El otoño de los patriarcas

Guillermo Pérez Flórez

Hay quien dice que de las revoluciones se sabe cuándo comienzan pero no cuándo terminan. Y es verdad. De la cubana solo conocemos que inició el 1 de enero de 1959. Quizá la historia diga mañana que Fidel fue su alfa y omega. Quizás también que Raúl fue el Sancho de Fidel, que tuvo por encargo del destino poner realismo a un delirio revolucionario de medio siglo. La revolución ha terminado. Y lo ha hecho por el lento e imperceptible paso del tiempo que todo lo puede. Ahora es una revolución vieja y exhausta, que se esfuerza para mantenerse en pie mientras encuentra cómo salir de su propio laberinto. No solo de consignas vive el hombre. La propaganda oficial se ha vuelto paisaje. “Hemos prometido vencer, y venceremos”. “Estudio, trabajo y fusil”. Todo es parte de una gramática que ya no encaja.
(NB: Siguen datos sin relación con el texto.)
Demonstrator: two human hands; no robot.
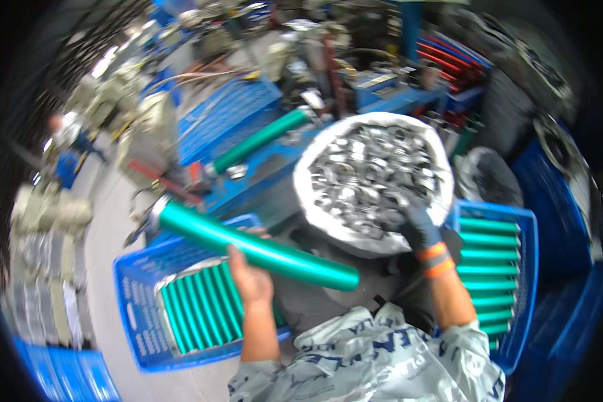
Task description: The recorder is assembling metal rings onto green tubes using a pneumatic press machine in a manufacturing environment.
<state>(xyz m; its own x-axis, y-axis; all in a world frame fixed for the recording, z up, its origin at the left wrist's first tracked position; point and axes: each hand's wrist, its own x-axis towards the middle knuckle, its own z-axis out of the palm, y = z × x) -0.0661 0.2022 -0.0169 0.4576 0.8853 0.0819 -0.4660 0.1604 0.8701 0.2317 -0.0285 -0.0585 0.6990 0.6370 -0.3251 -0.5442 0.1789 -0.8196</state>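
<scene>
My left hand (250, 275) is closed around a long shiny green metal tube (295, 263), which slants across the front of my lap. A silvery ring sits at the tube's upper left end. My right hand (419, 228), in a dark glove with orange bands at the wrist, reaches into a round container lined with a white bag (307, 157). Many short silvery metal rings (375, 161) fill it. The fingers of that hand are smeared among the rings, so their grip is unclear.
A blue crate (132, 328) of green tubes stands at my left, another blue crate (530, 268) of them at my right. Ahead, a green tube (261, 139) lies across a blue bench machine (248, 184). Red tubes (445, 63) are stacked at the far right.
</scene>
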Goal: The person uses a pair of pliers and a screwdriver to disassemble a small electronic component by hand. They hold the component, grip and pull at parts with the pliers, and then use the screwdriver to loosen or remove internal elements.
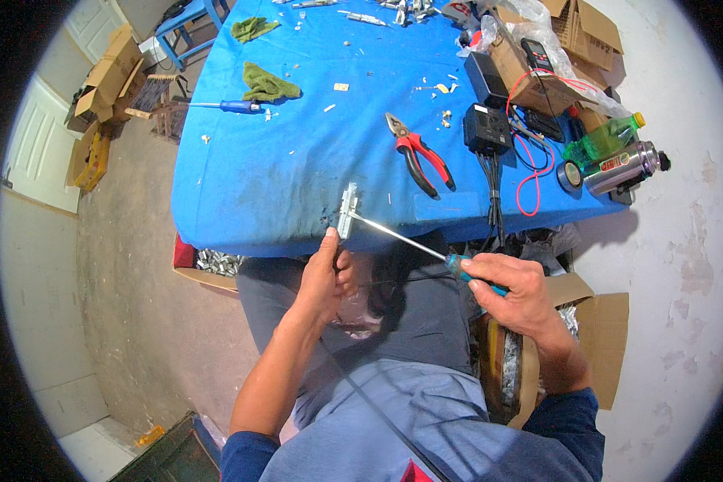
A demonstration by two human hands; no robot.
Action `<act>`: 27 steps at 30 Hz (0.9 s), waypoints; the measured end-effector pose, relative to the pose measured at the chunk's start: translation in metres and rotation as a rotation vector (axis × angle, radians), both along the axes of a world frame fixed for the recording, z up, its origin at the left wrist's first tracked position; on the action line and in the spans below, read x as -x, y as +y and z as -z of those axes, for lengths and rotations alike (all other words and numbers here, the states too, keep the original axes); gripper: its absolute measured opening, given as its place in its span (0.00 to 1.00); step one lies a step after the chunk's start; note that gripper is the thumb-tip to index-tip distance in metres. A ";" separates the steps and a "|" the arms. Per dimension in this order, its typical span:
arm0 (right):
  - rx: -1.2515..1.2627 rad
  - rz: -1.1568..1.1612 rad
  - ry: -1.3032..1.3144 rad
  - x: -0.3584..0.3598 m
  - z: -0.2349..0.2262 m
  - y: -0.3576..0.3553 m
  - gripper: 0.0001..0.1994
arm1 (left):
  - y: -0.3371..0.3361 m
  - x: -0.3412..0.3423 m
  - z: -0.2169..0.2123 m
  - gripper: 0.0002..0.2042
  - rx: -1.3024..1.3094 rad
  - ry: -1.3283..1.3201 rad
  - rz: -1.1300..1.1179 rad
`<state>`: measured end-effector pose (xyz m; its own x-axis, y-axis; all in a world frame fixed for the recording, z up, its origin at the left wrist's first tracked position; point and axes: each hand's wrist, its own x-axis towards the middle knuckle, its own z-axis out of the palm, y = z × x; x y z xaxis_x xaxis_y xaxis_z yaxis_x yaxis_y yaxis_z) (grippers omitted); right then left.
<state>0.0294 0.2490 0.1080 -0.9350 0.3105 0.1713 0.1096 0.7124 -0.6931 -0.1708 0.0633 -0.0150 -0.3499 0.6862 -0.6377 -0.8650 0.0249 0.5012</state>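
My left hand [327, 271] pinches the lower end of a narrow silver metal fitting [348, 210] at the near edge of the blue-covered table. The fitting stands roughly lengthwise, pointing away from me; its exact kind cannot be made out. In my right hand [516, 291] is a screwdriver [402, 238] with a teal and black handle, fingers wrapped round it. Its long shaft slants left, and the tip touches the fitting's side or lies right against it. Beyond the screwdriver lie red-and-black pliers [419, 153], handles toward me.
On the blue cloth [241, 185] lie a blue-handled screwdriver [237, 105], green rags [269, 83] and several metal fittings [414, 10]. A black power box [487, 128], red cable [530, 181], green bottle [605, 140] and steel flask [622, 167] crowd the right side. Below is a box of metal parts [217, 262].
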 end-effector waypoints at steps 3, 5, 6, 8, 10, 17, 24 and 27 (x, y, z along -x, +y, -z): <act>-0.068 -0.047 0.008 0.005 -0.004 0.001 0.14 | 0.001 0.000 -0.002 0.26 0.006 0.006 -0.002; -0.136 -0.085 0.003 0.010 -0.010 0.003 0.14 | 0.000 0.000 -0.002 0.27 0.012 0.010 0.001; -0.170 -0.104 0.002 0.012 -0.014 0.003 0.14 | 0.000 0.000 -0.001 0.27 0.014 0.013 0.003; -0.190 -0.136 -0.042 0.016 -0.020 0.005 0.14 | 0.000 0.001 -0.002 0.27 0.008 0.017 0.006; -0.161 -0.171 -0.069 0.022 -0.022 0.006 0.14 | 0.000 0.001 -0.004 0.27 -0.007 0.021 0.005; -0.125 -0.133 -0.058 0.037 -0.026 -0.009 0.13 | -0.001 0.002 -0.004 0.26 0.050 0.055 0.045; 0.191 0.174 -0.116 0.024 -0.012 -0.001 0.13 | 0.004 0.005 -0.006 0.25 0.009 -0.046 -0.014; 0.186 0.140 -0.091 0.027 0.007 -0.001 0.14 | 0.002 0.005 -0.003 0.25 -0.028 -0.060 -0.004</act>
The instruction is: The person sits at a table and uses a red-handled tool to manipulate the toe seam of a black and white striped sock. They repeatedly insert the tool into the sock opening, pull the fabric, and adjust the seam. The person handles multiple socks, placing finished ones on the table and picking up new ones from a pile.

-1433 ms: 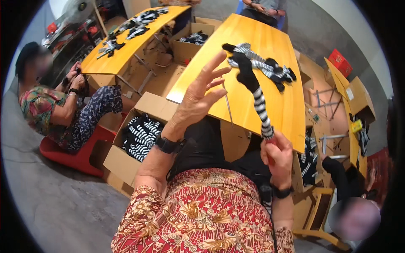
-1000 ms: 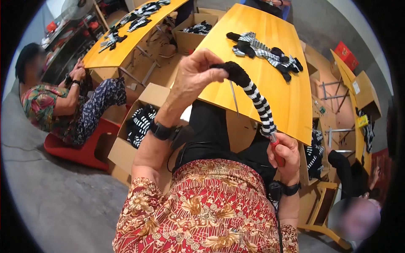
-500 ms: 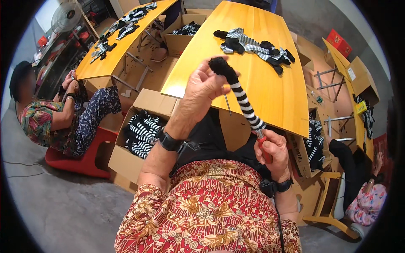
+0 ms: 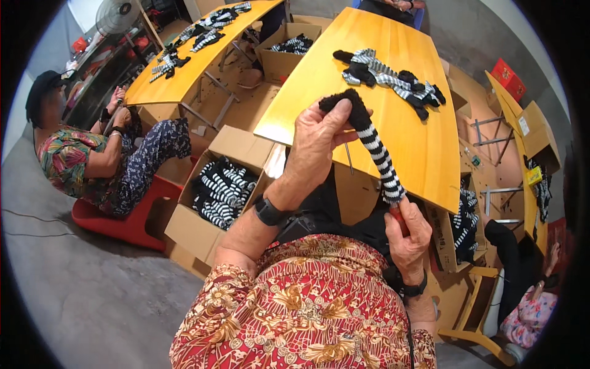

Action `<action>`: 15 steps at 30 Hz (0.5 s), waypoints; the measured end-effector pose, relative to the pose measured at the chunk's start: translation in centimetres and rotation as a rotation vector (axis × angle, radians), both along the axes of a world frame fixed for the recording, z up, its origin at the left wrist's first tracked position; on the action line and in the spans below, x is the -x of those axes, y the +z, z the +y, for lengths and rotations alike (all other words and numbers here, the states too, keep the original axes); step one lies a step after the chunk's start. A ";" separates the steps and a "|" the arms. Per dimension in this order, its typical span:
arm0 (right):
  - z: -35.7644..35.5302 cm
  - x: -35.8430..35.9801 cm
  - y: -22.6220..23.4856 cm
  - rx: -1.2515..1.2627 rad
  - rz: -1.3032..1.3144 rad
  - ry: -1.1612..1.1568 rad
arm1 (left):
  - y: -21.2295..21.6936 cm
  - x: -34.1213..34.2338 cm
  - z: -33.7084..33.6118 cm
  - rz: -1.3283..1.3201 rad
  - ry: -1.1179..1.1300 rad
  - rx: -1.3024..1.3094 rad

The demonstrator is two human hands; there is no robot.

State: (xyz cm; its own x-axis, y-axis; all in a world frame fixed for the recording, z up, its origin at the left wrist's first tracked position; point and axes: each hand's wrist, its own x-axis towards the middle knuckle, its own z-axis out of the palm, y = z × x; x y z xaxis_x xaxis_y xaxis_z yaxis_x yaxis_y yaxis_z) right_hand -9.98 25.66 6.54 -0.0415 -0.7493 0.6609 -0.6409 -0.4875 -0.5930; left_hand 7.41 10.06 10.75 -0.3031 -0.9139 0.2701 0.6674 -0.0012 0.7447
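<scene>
Fingers [image 4: 337,114] of the left hand [image 4: 311,145] pinch the striped sock [image 4: 378,154] by its black end near the table [image 4: 381,37], the right hand [image 4: 410,238] grips a red handle [image 4: 398,219] below, and uneven pulling could snag the knit.

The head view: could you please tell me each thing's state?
Striped knit: held up, black end bent
Left hand: pinching the black end
Red handle: gripped
Right hand: closed around the handle
Left carton: open, knits inside
Right carton: open, knits inside
Far carton: open, knits inside
Fan: unclear whether running
</scene>
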 end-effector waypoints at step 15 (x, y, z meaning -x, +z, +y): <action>-1.3 -0.2 0.0 -0.156 -0.256 -0.028 | 0.2 1.7 -0.7 -0.047 0.068 0.067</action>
State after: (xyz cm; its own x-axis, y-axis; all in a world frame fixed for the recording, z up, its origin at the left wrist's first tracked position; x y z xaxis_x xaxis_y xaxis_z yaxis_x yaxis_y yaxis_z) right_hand -9.73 24.35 6.58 -0.2137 -0.8375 0.5030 -0.4731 -0.3617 -0.8033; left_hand 5.69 9.40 10.93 -0.2542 -0.9134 0.3180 0.6290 0.0937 0.7718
Cuba es un lugar especial. Un entrecruce de caminos en donde coinciden el realismo mágico de García Márquez con lo real maravilloso de Alejo Carpentier. Que un grupo de rebeldes comunistas le hayan dado libertad, dignidad y bienestar a su pueblo se corresponde con lo primero. Que una pequeña isla haya desafiado y vencido a un imperio, es parte de lo segundo.

Ahora el capitalismo está de vuelta. La propiedad privada está de vuelta. El mercado está de vuelta. Los gringos están de vuelta. Los Ford, los Dodge, los Mercury, los Chevrolet y los Pontiac, tan antiguos como la revolución, circulan cansados por las ruinosas calles de La Habana para testimoniar una época que amenaza con volver y que nadie quiere que vuelva. Aquella en la que Cuba era solo carnaval y Tropicana. La cuestión es que el Partido, el omnipresente ‘Che’ Guevara y el quijotesco Fidel también hacen parte de otra época, que quizá muchos anhelan porque dio sentido a sus vidas y mantuvo viva la utopía, pero que fue incapaz de actuar con sensatez. En la Cuba de Raúl el futuro ya no es lo que antes era. Casi nadie tiene grandes expectativas. Existe una alegría triste.

Qué pasó aquí. Aún es muy pronto para juzgarlo. Además, el primer veredicto corresponde a este pueblo amable, jovial, caribeño, con el don de la palabra hablada. Capaz de pedalear un bici-taxi y, al mismo tiempo, analizar el mundo con la misma naturalidad que un abogado entrega lecciones sobre Carpentier o un soldado presta guardia ante el Granma. Un pueblo enemigo de los juicios tajantes de aprobación o desaprobación. Que sabe servir sin ser servil; que sabe sonreír en medio de la adversidad y la escases; y que, como pocos, también sabe hablar con sus silencios.

Es difícil desprenderse de un prejuicio. De los gringos se dice que siempre hacen lo correcto después de haber hecho todo lo demás. De los Castro se podría predicar lo mismo. La pregunta que queda para la historia es si fue justo y necesario someter a todo un pueblo a un asfixiante bloqueo durante cincuenta años. Barack Obama y Raúl Castro pasarán a la historia como dos hombres que se pusieron de acuerdo para que en América se recuperara la cordura.

Hay que volver a La Habana, antes de que termine el otoño de los patriarcas.